> **WORK ORDER**
An acceptable answer contains each line of the material, unchanged.
** INFORMATION PROVIDED follows **
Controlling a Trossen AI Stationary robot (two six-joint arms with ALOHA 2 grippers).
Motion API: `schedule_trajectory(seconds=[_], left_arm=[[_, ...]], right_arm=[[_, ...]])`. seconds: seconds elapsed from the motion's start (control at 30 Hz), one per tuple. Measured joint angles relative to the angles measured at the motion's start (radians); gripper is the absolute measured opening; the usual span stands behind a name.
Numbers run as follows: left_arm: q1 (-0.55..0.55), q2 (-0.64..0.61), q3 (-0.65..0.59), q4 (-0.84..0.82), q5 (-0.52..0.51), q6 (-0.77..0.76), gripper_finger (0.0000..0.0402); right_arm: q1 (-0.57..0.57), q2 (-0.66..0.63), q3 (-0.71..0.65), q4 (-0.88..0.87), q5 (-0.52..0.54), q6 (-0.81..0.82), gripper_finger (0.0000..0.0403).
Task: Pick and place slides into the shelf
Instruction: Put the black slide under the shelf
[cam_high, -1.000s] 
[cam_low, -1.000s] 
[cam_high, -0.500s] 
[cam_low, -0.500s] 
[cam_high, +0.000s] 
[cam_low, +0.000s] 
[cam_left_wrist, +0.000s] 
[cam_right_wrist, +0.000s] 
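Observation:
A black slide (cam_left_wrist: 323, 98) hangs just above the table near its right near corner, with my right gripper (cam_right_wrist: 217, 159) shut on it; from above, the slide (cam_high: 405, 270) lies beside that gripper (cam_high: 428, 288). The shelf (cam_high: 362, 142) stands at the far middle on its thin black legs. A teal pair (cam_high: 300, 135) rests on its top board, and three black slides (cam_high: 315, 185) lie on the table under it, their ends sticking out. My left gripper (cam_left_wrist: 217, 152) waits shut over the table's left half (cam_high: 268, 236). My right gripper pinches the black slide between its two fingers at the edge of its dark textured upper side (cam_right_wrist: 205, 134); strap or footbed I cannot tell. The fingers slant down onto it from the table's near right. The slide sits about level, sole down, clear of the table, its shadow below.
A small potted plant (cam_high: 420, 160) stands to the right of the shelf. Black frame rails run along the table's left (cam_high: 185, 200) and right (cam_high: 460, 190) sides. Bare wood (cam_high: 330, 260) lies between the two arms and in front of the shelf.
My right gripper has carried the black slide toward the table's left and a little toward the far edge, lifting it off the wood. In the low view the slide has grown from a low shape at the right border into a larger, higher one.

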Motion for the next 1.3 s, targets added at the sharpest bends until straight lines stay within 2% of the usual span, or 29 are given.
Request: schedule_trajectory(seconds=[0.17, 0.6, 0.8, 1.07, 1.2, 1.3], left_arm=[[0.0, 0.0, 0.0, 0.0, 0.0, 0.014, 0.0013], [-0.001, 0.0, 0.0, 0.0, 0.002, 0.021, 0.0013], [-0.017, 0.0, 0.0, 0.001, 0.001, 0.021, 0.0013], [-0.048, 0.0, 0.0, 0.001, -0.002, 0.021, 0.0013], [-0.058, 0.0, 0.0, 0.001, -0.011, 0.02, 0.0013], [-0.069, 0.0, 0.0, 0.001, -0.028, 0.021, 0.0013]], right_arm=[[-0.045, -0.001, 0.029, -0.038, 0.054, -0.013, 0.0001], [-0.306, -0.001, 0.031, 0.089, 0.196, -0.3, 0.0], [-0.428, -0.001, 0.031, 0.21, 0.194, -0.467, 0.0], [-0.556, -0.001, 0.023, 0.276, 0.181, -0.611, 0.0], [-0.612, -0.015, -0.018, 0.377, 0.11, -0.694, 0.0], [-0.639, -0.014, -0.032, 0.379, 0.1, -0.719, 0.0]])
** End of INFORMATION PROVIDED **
> **SOLUTION TO THIS EXERCISE**
Controlling a Trossen AI Stationary robot (two six-joint arms with ALOHA 2 grippers).
Motion API: `schedule_trajectory(seconds=[_], left_arm=[[_, ...]], right_arm=[[_, ...]])`. seconds: seconds elapsed from the motion's start (control at 30 Hz), one per tuple. Measured joint angles relative to the angles measured at the motion's start (radians); gripper is the absolute measured opening; the usual span stands behind a name.
Numbers run as follows: left_arm: q1 (-0.55..0.55), q2 (-0.64..0.61), q3 (-0.65..0.59), q4 (-0.84..0.82), q5 (-0.52..0.51), q6 (-0.77..0.76), gripper_finger (0.0000..0.0402); right_arm: q1 (-0.57..0.57), q2 (-0.66..0.63), q3 (-0.71..0.65), q4 (-0.88..0.87), q5 (-0.52..0.54), q6 (-0.81..0.82), gripper_finger (0.0000..0.0403).
Task: Pick and place slides into the shelf
Instruction: Put the black slide under the shelf
[cam_high, -1.000s] 
[cam_low, -1.000s] 
[cam_high, -0.500s] 
[cam_low, -0.500s] 
[cam_high, +0.000s] 
[cam_low, +0.000s] 
[cam_left_wrist, +0.000s] 
[cam_right_wrist, +0.000s] 
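Observation:
A black slide (cam_left_wrist: 323, 98) hangs just above the table near its right near corner, with my right gripper (cam_right_wrist: 217, 159) shut on it; from above, the slide (cam_high: 405, 270) lies beside that gripper (cam_high: 428, 288). The shelf (cam_high: 362, 142) stands at the far middle on its thin black legs. A teal pair (cam_high: 300, 135) rests on its top board, and three black slides (cam_high: 315, 185) lie on the table under it, their ends sticking out. My left gripper (cam_left_wrist: 217, 152) waits shut over the table's left half (cam_high: 268, 236). My right gripper pinches the black slide between its two fingers at the edge of its dark textured upper side (cam_right_wrist: 205, 134); strap or footbed I cannot tell. The fingers slant down onto it from the table's near right. The slide sits about level, sole down, clear of the table, its shadow below.
A small potted plant (cam_high: 420, 160) stands to the right of the shelf. Black frame rails run along the table's left (cam_high: 185, 200) and right (cam_high: 460, 190) sides. Bare wood (cam_high: 330, 260) lies between the two arms and in front of the shelf.
My right gripper has carried the black slide toward the table's left and a little toward the far edge, lifting it off the wood. In the low view the slide has grown from a low shape at the right border into a larger, higher one.
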
Motion for the next 1.3 s, targets added at the sharpest bends until straight lines stay within 2% of the usual span, or 29 are given.
Request: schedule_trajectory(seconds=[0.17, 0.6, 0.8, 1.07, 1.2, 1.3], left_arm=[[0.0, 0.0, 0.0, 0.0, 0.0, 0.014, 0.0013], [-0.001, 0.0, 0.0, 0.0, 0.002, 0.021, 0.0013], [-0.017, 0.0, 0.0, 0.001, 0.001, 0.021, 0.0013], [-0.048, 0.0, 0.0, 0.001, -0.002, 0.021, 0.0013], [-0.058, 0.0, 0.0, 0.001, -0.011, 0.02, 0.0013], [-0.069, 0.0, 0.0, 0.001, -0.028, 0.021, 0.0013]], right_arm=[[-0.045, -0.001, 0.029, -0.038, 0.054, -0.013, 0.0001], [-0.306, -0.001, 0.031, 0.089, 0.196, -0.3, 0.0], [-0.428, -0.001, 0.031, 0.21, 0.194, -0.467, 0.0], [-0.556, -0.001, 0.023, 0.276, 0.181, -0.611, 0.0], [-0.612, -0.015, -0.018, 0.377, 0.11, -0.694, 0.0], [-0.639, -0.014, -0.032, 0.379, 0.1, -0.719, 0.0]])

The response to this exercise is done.